▶ Activity: Return the whole listing exactly as it stands.

▶ Data listing:
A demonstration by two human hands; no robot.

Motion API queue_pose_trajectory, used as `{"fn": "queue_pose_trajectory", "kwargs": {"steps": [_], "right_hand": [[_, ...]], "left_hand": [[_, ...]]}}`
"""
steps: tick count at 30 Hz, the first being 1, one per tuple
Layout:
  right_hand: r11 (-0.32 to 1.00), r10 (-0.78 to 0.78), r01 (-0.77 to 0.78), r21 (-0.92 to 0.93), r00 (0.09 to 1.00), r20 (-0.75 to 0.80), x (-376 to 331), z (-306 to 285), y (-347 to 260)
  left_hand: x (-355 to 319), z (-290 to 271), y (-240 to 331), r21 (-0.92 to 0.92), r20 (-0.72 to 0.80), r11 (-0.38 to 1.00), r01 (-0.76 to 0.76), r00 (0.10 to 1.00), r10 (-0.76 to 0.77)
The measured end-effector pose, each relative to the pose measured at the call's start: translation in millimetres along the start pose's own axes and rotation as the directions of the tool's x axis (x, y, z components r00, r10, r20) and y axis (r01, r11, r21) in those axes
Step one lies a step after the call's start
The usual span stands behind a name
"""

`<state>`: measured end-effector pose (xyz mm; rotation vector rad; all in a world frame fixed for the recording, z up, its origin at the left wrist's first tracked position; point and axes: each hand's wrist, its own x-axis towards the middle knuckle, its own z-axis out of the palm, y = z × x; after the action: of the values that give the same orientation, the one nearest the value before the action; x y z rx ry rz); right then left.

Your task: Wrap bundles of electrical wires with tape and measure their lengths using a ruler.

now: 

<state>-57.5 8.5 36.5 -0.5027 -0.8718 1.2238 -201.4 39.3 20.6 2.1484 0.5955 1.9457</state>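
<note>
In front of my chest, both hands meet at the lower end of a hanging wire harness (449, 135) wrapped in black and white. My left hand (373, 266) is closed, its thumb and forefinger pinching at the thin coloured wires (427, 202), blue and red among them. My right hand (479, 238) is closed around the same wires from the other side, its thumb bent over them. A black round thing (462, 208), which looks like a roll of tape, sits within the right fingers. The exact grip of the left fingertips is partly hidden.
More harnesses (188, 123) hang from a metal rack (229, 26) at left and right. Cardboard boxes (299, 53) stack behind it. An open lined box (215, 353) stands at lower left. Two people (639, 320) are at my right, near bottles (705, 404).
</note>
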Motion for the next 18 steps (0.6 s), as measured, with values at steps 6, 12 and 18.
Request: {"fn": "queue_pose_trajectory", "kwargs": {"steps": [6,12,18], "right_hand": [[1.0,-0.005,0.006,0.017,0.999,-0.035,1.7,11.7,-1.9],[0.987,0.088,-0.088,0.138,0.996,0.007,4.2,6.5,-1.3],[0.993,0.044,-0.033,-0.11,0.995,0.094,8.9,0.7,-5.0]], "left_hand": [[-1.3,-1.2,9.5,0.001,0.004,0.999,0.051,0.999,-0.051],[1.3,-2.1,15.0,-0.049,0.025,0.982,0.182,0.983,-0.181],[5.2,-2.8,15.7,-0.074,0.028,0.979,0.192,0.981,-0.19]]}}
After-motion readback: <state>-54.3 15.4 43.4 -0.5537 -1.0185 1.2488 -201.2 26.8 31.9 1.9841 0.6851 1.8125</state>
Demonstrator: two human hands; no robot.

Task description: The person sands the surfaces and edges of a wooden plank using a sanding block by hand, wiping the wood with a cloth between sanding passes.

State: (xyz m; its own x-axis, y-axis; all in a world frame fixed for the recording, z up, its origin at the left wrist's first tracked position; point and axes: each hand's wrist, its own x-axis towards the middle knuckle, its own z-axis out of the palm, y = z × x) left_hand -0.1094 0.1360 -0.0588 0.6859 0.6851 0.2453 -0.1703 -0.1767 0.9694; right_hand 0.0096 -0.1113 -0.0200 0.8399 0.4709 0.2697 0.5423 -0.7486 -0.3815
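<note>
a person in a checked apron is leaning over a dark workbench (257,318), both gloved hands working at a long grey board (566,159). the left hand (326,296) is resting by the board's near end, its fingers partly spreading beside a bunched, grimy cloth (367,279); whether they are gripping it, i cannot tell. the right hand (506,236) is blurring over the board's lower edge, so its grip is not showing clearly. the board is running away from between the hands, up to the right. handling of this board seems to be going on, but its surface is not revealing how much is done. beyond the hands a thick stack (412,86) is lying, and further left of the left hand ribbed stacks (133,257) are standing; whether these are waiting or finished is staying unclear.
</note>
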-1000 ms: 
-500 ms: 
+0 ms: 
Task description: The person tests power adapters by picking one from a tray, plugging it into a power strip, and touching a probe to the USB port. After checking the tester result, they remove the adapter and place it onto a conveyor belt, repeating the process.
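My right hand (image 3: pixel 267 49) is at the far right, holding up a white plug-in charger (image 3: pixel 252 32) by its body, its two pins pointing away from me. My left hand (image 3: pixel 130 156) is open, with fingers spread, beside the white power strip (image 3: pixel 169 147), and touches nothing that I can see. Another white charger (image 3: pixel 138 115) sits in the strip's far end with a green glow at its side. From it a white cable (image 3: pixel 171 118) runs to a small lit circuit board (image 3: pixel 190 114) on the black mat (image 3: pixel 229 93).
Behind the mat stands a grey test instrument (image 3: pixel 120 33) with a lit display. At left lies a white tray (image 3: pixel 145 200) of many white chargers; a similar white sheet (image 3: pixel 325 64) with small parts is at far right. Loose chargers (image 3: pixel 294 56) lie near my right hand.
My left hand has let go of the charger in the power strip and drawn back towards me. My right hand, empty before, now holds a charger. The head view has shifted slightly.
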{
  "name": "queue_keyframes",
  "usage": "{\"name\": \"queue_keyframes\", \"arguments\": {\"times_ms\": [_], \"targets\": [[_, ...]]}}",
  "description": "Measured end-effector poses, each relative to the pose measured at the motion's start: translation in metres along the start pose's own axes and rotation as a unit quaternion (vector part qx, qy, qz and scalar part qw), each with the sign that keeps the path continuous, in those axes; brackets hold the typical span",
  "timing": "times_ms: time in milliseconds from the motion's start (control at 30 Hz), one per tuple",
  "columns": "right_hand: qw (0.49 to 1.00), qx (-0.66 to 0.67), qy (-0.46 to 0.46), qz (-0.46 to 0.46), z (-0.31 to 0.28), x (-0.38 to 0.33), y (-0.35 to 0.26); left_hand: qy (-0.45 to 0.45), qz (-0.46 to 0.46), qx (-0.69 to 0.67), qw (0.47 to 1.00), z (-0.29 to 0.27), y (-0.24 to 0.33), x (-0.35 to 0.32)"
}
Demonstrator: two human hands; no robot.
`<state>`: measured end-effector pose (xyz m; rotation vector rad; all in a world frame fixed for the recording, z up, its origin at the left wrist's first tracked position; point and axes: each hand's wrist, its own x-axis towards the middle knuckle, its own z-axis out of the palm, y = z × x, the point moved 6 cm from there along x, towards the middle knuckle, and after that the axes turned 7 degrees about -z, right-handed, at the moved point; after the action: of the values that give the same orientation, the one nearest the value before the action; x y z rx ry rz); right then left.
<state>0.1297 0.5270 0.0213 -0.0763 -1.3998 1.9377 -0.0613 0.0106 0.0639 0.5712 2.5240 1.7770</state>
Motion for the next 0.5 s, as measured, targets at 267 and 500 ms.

▶ Written response:
A demonstration by two human hands; no robot.

Motion API queue_pose_trajectory, used as `{"fn": "queue_pose_trajectory", "kwargs": {"steps": [_], "right_hand": [[_, ...]], "left_hand": [[_, ...]]}}`
"""
steps: tick count at 30 Hz, the first being 1, one per tuple
Layout:
  right_hand: r11 (-0.32 to 1.00), r10 (-0.78 to 0.78), r01 (-0.77 to 0.78), r21 (-0.92 to 0.93), r00 (0.09 to 1.00), r20 (-0.75 to 0.80), x (-376 to 331), z (-306 to 285), y (-347 to 260)
  left_hand: x (-355 to 319), z (-290 to 271), y (-240 to 331), r21 (-0.92 to 0.92), r20 (-0.72 to 0.80), r11 (-0.38 to 1.00), r01 (-0.76 to 0.76), r00 (0.10 to 1.00), r10 (-0.76 to 0.77)
The measured end-effector pose, each relative to the pose measured at the call's start: translation in millimetres along the start pose's own axes and rotation as the directions of the tool's x axis (x, y, z components r00, r10, r20) and y axis (r01, r11, r21) in those axes
Step one lies a step after the call's start
The usual span stands behind a name
"""

`<state>`: measured end-effector pose (xyz mm; rotation vector rad; all in a world frame fixed for the recording, z up, its origin at the left wrist's first tracked position; point and axes: each hand's wrist, its own x-axis towards the middle knuckle, its own z-axis out of the palm, y = z × x; after the action: of the values that give the same orientation, the one nearest the value before the action; x y z rx ry rz); right then left.

Your task: Wrap bundles of electrical wires with tape and measure their lengths using a ruler.

now: 

<state>-57.5 8.5 36.5 -0.5027 -0.8718 1.2238 -201.4 39.3 20.6 2.1484 0.5955 1.9457</state>
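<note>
In front of my chest, both hands meet at the lower end of a hanging wire harness (449, 135) wrapped in black and white. My left hand (373, 266) is closed, its thumb and forefinger pinching at the thin coloured wires (427, 202), blue and red among them. My right hand (479, 238) is closed around the same wires from the other side, its thumb bent over them. A black round thing (462, 208), which looks like a roll of tape, sits within the right fingers. The exact grip of the left fingertips is partly hidden.
More harnesses (188, 123) hang from a metal rack (229, 26) at left and right. Cardboard boxes (299, 53) stack behind it. An open lined box (215, 353) stands at lower left. Two people (639, 320) are at my right, near bottles (705, 404).
</note>
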Motion for the next 18 steps (0.6 s), as measured, with values at steps 6, 12 and 18.
Request: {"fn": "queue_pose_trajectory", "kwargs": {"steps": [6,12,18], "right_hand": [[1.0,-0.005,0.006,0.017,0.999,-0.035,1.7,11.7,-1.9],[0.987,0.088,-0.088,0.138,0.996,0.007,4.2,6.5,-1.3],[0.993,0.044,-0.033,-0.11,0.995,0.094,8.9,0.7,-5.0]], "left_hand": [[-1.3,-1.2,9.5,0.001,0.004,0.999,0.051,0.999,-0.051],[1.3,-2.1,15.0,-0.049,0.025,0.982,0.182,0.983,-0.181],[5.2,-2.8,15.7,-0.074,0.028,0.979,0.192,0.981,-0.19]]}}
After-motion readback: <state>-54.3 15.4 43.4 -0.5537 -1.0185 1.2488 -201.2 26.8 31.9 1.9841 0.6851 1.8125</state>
Demonstrator: two human hands; no robot.

Task description: The person sands the surfaces and edges of a wooden plank using a sanding block by hand, wiping the wood with a cloth between sanding passes.

State: (xyz m; its own x-axis, y-axis; all in a world frame fixed for the recording, z up, its origin at the left wrist's first tracked position; point and axes: each hand's wrist, its own x-axis towards the middle knuckle, its own z-axis out of the palm, y = z × x) left_hand -0.1094 0.1360 -0.0588 0.6859 0.6851 0.2453 -0.1703 -0.1767 0.9694; right_hand 0.0096 -0.1113 -0.0200 0.8399 0.4709 0.2697 0.5423 -0.7486 -0.3815
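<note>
a person in a checked apron is leaning over a dark workbench (257,318), both gloved hands working at a long grey board (566,159). the left hand (326,296) is resting by the board's near end, its fingers partly spreading beside a bunched, grimy cloth (367,279); whether they are gripping it, i cannot tell. the right hand (506,236) is blurring over the board's lower edge, so its grip is not showing clearly. the board is running away from between the hands, up to the right. handling of this board seems to be going on, but its surface is not revealing how much is done. beyond the hands a thick stack (412,86) is lying, and further left of the left hand ribbed stacks (133,257) are standing; whether these are waiting or finished is staying unclear.
</note>
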-1000 ms: 
-500 ms: 
+0 ms: 
Task description: The person tests power adapters by picking one from a tray, plugging it into a power strip, and touching a probe to the USB port. After checking the tester result, they remove the adapter and place it onto a conveyor belt, repeating the process.
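My right hand (image 3: pixel 267 49) is at the far right, holding up a white plug-in charger (image 3: pixel 252 32) by its body, its two pins pointing away from me. My left hand (image 3: pixel 130 156) is open, with fingers spread, beside the white power strip (image 3: pixel 169 147), and touches nothing that I can see. Another white charger (image 3: pixel 138 115) sits in the strip's far end with a green glow at its side. From it a white cable (image 3: pixel 171 118) runs to a small lit circuit board (image 3: pixel 190 114) on the black mat (image 3: pixel 229 93).
Behind the mat stands a grey test instrument (image 3: pixel 120 33) with a lit display. At left lies a white tray (image 3: pixel 145 200) of many white chargers; a similar white sheet (image 3: pixel 325 64) with small parts is at far right. Loose chargers (image 3: pixel 294 56) lie near my right hand.
My left hand has let go of the charger in the power strip and drawn back towards me. My right hand, empty before, now holds a charger. The head view has shifted slightly.
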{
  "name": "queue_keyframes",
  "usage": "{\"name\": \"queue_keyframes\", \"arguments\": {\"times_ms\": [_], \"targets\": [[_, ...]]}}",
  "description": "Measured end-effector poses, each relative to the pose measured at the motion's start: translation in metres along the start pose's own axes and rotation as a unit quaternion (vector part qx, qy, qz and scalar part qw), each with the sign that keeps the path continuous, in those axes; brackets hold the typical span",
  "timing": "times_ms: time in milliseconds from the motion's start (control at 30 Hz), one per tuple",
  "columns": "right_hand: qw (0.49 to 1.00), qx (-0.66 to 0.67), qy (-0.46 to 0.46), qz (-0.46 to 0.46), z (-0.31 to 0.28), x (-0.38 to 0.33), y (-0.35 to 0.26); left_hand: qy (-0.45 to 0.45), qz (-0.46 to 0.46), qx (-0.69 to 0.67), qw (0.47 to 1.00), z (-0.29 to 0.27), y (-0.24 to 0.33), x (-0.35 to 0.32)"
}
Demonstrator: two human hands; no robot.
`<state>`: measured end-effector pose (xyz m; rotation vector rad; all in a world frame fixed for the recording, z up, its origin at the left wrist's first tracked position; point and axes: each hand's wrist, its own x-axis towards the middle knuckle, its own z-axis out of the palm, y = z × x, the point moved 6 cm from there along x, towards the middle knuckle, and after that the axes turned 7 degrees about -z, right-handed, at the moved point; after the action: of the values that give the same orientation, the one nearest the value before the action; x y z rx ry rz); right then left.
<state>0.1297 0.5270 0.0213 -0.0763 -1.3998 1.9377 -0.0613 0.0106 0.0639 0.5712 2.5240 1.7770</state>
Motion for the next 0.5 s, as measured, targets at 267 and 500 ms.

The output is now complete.